Naundorf served as an assistant and later as a Privatdozent (private lecturer) in Sinology at the University of Würzburg from the late 1960s through the 1980s. He was appointed professor of Sinology at the same institution in 1988, a position he held into the early 2000s. His work at Würzburg contributed to the development of the institute’s focus on Chinese philosophy, religion, and cultural studies.

He also co‑edited scholarly works such as the festschrift Religion und Philosophie in Ostasien, published in 1985 in honour of his mentor Hans Steininger (de).

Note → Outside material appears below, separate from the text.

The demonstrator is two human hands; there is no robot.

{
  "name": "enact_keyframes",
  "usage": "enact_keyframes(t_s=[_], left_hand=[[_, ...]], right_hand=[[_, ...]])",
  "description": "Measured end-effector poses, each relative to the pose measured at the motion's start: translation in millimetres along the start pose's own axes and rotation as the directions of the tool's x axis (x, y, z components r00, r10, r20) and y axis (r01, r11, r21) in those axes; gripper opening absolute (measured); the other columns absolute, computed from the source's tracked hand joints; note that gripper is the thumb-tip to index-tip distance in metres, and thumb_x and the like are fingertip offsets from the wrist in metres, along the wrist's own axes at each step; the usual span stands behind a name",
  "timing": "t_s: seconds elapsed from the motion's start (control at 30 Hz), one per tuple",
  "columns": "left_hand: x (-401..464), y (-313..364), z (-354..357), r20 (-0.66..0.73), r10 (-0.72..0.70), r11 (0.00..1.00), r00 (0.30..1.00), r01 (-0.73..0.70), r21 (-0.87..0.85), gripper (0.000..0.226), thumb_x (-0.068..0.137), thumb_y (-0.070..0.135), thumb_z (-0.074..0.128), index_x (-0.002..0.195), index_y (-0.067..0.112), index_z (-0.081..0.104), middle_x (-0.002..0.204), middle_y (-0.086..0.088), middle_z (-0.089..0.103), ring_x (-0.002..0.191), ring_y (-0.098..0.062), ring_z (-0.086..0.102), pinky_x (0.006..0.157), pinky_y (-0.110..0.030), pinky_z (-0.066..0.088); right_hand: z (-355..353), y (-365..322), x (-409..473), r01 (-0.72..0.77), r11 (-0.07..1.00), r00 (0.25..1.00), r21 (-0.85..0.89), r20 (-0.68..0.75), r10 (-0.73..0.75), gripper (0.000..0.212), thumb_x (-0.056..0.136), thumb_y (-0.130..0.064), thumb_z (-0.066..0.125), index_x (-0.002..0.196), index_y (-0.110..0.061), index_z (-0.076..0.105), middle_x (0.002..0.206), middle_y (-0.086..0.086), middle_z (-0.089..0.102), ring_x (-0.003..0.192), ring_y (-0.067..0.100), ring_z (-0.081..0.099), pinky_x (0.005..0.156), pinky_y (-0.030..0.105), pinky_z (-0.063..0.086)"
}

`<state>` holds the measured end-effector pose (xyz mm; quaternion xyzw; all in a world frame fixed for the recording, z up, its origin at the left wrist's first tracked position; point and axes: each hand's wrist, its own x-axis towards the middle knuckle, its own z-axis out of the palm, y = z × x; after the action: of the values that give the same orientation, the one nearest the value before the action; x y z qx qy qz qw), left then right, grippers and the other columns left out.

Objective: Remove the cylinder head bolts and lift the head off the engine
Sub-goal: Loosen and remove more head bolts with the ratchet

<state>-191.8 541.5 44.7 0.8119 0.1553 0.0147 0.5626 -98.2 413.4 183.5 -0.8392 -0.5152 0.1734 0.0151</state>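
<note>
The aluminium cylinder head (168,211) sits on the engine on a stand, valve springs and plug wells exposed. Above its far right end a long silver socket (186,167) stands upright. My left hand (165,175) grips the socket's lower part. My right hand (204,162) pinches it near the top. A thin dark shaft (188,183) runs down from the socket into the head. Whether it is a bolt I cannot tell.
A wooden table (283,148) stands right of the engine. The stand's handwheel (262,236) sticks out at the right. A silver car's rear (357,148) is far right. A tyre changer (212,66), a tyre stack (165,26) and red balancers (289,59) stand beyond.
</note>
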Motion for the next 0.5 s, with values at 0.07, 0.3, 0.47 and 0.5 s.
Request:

Together with priest Detlev Graf von der Pahlen, Naundorf also committed to the reopening of the 'Romanesque Chapel' of the Teutonic Order (Deutschherren) in Würzburg (as "Vertrauensmann"). Since 2014, the Teutonic Order Research Centre (German: Forschungsstelle Deutscher Orden) at the University of Würzburg has been studying the history of the Order.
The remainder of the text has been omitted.